What you should do
What you return should match the listing exactly, minus its images.
★ ★ ★
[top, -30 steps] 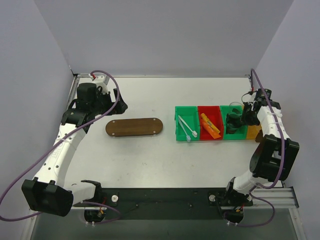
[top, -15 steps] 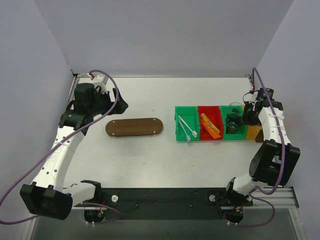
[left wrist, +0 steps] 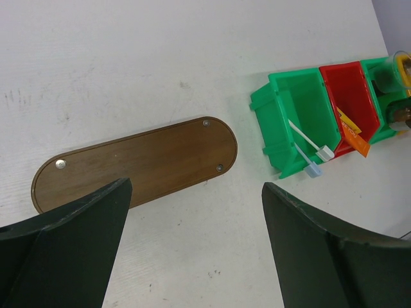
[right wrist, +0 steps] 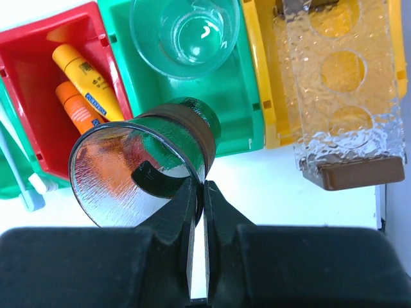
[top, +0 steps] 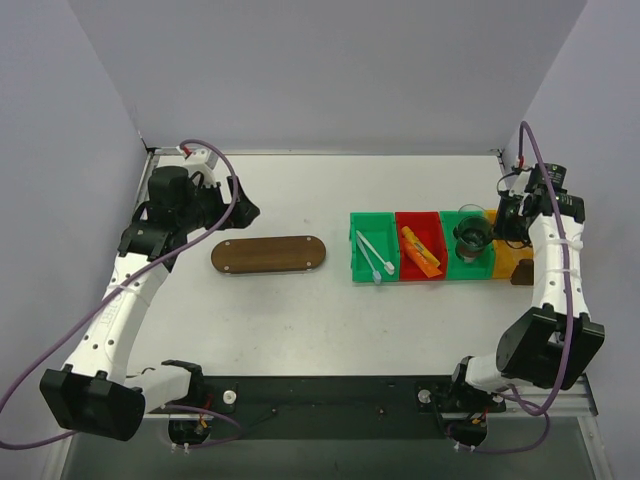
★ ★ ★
Answer box
[top, -30 steps] 
[top, -15 steps] 
[left wrist, +0 steps] 
[right wrist, +0 steps] 
[top, +0 steps] 

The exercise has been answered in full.